Все это я себе объяснял – толку никакого. Как при тяжелой форме малярии. Я подумал, что, кажется, верно люди говорят: подхватишь тропическую лихорадку второй раз – она тебя сломает. Я попытался выгнать болезнь с потом – она упорствовала. Избавиться от нее с помощью работы – болезнь возвращалась. Я пытался уснуть и забыться, но меня будили вопли из зоопарка, что невозможно – до него была почти миля.
Я делал попытки выбираться в город, мне посоветовали бар в Кристиансанде, но у стойки я сидел один. Понятия не имел, как искать подход к людям, да мне и не хотелось – скорее, считал, мне бы это не помешало. Мне ведь не было одиноко. Ну или было, но я, по крайней мере, не мучился – тут даже говорить не о чем. Я думал, помогут женщины – а вдруг они сработают как лекарство от лихорадки.
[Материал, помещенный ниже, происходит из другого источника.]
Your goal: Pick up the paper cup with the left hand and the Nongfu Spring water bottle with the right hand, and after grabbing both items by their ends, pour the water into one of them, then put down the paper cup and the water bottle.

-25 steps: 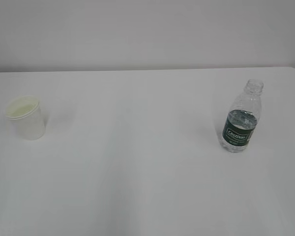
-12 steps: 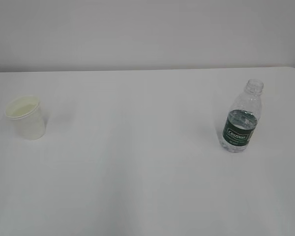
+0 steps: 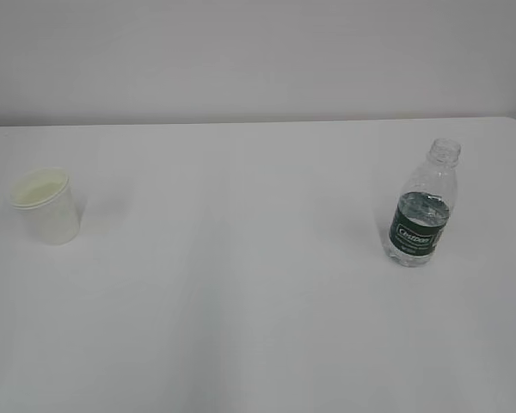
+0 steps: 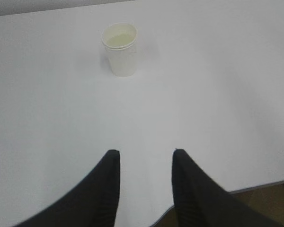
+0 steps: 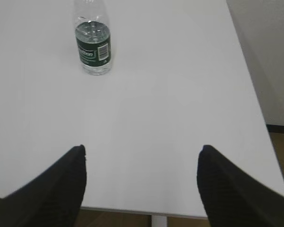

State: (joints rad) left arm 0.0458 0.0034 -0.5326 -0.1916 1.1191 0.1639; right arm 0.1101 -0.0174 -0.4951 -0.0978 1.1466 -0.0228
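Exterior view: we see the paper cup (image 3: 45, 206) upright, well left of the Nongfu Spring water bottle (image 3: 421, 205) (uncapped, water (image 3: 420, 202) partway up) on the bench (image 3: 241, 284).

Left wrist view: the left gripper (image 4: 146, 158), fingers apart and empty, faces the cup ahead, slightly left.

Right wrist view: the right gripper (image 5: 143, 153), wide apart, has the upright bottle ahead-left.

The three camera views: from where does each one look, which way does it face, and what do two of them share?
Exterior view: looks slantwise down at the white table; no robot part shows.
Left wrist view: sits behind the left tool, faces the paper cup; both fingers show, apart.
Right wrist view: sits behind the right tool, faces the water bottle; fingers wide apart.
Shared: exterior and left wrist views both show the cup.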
Но никто не смотрел на меня дольше секунды. В «Свободном падении» хоть кто-нибудь после пары бокалов пива спросит, кто ты такой. Но тут люди за секунду понимали, что я – заехавший в город деревенщина, а потому, как говорится, никакого интереса не представляю. Может, обращали внимание на то, что я, беря бокал, выставлял средний палец. Поэтому я по-быстрому заливал в себя пиво – светлый лагер «Миллер», американское пойло, и ехал на автобусе домой. Лежал в постели и слушал вопли обезьян и жирафов.
Когда позвонила Юлия – задавала технические вопросы, связанные с переучетом, – я понял, что по поводу отцовых выходок Грета держит язык за зубами. Объяснив Юлии технические тонкости, я попросил ее поделиться последними деревенскими сплетнями. Что она, слегка удивившись, и сделала: я ведь к подобным вещам раньше интереса не проявлял. Ничего примечательного я не услышал и прямо спросил, ходят ли по деревне слухи о моей семье – про Карла и отца.
– Нет, о чем ты? – спросила Юлия, и по голосу я понял, что она и правда понятия ни о чем не имеет.
– Звони, если будут вопросы про переучет, – сказал я.
Мы положили трубки.
Я почесал затылок.
Наверное, не так уж странно, что Грета не стала разбалтывать по деревне то, что знала про Карла и моего отца. Все эти годы она держала язык за зубами. Точно так же, как и я сам, безумна она была прежде всего от любви. Она не хотела пакостить Карлу, а поэтому и дальше будет молчать. Но зачем Грета призналась мне, что все знает?